There were many other fun moments too. For some reason, when the baby has a particularly explosive diaper situation, my husband and I are fond of saying she "bombed" us. I have no idea why we say this. So today as we flew somewhere over California, the baby that didn't have any desire to poop while on the ground decided to take the most ridiculous poop of her life in mid-air. I turned to my husband and without a thought about where we were or what I was saying yelled to him over the engine, "Phil! She bombed the airplane!"

Note to self: Don't mention bombs on airplanes, even if you are joking about diarrhea and babies.

Finally, we landed.

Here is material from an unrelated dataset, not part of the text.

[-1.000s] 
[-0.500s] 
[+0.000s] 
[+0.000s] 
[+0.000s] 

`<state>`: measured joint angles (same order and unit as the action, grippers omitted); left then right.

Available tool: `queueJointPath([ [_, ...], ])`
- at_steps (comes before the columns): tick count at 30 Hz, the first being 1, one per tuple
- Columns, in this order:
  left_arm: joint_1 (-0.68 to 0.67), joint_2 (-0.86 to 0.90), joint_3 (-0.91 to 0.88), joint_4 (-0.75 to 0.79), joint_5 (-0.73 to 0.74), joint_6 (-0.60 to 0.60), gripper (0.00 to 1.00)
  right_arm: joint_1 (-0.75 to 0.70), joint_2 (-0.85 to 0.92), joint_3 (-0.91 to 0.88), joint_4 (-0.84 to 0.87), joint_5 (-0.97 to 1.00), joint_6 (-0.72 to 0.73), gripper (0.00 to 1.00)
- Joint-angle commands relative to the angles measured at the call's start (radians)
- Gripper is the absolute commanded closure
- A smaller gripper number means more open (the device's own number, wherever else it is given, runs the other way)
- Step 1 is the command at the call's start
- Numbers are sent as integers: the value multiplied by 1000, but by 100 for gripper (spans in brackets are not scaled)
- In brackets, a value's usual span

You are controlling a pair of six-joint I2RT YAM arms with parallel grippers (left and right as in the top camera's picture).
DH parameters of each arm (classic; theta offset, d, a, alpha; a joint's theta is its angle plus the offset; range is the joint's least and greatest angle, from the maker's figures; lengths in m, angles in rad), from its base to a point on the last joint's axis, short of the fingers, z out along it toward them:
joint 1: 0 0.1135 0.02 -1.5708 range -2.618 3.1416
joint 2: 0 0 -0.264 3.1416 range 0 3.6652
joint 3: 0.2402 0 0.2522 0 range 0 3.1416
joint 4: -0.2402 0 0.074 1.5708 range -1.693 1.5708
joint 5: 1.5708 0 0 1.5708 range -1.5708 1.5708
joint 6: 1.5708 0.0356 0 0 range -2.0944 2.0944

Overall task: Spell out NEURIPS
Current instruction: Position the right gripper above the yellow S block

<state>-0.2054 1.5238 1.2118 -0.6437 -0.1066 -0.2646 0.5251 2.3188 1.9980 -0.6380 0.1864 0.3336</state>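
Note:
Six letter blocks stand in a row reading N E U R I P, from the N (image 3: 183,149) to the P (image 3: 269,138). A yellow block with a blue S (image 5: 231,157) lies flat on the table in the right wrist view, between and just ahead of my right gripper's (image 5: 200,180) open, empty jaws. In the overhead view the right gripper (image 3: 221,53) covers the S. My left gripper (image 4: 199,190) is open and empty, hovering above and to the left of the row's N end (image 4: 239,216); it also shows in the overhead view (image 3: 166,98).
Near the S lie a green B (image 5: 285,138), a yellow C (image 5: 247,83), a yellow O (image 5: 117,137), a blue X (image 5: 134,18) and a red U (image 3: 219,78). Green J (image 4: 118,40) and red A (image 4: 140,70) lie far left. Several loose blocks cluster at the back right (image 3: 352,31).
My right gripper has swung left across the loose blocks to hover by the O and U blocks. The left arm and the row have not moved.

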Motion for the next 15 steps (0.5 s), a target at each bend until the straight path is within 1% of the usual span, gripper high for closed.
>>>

I thanked the good lord (or any lord) for putting us back on the ground again safely. Honestly, all things being equal, my children are pretty good fliers. But that's just it: They are children and their behavior doesn't suddenly change if they are in the air or at a fancy restaurant or whatever. They are one speed at ages 6, 4 and 6 months. That is, they are high speed. All the time. It's our own fault for creating any kind of scenario where we expect to get anything back from them other than that. Which I suppose is really how it should be. I love their energy, most of the time.

As we piled out of the plane with our disheveled, yet surprisingly still high-spirited children in tow, my daughter took note of the tense look on my face. She extended her hand, as if for a high five. Reluctantly, I answered. "Now that's the sugar!" she said.

God, I love my kids.

I just love them more on the ground.